Vorstadtkinder

Die mittwöchliche Melange im Vorstadttheater begann, wie vermutet, mit Lampenfieber. Das Akkordeonensemble spielte Liebeserklärungen auf, Liebeserklärungen an ein verkanntes Instrument, so schrieben sie. Ein zittriges Foto dieser Instrumente ist in der Dunkelkammer bei den Veranstaltungen zu finden. Zeitgenössische Musik auf dem Akkordeon, das hat mir gefallen. Die Stücke haben manchmal fast etwas Eisiges. Das kann sonst nur die Orgel.
Mich selbst erlebte ich wie immer etwas unscharf, aber das ist normal. Auf der Bühne ist alles ein wenig anders als unten. Manchmal fehlen ganze Stücke des Bühnengeschehens in meinem Gedächtnis. Als gehöre die Zeit dort oben gar nicht mir. Manchmal gibt es aber Momente, die sich umso fester in meinen Kopf einbrennen.
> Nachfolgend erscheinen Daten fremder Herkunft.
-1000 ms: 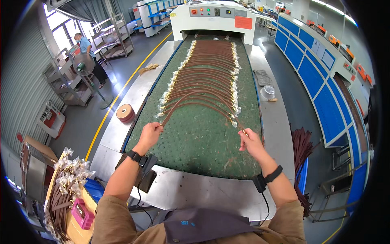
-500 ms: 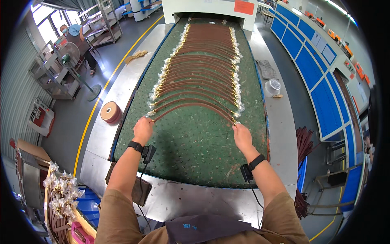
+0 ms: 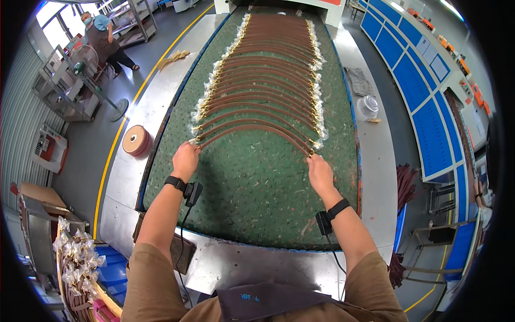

Zum Beispiel, wie Hans Peter und ich eine Hörsaalwand voller Schulmusiker mit einem Stück von John Cage in Atem hielten, extra langsam schmoren ließen und schließlich zum Platzen brachten. In Trossingen war das. Oder als ich auf der Bühne starb. Das war noch in der Schule. Sehr seltsam, sich so völlig gehen zu lassen und alle sehen zu. Mit Gesichtern sprechen, die ich oft vor Licht nicht sehe, das alte Lied.
Jazz zum Schluss hat gut getan. Bassisten sind ohnehin toll. Und dass die Stadtsheriffs von der Puppenbühne klasse sind, muss ich wahrscheinlich nicht extra sagen. Ein Ende fand alles mit Rotwein und Häppchen, in der Künstlerecke stehend, sich freuend und den Wein ins Blut rinnen fühlend, ein wenig Unsicherheit in den Gliedern, Flatterigkeit und Ruhe zugleich, und eine schöne, blinzelnde Müdigkeit, die an Schlaf aber nicht denkt.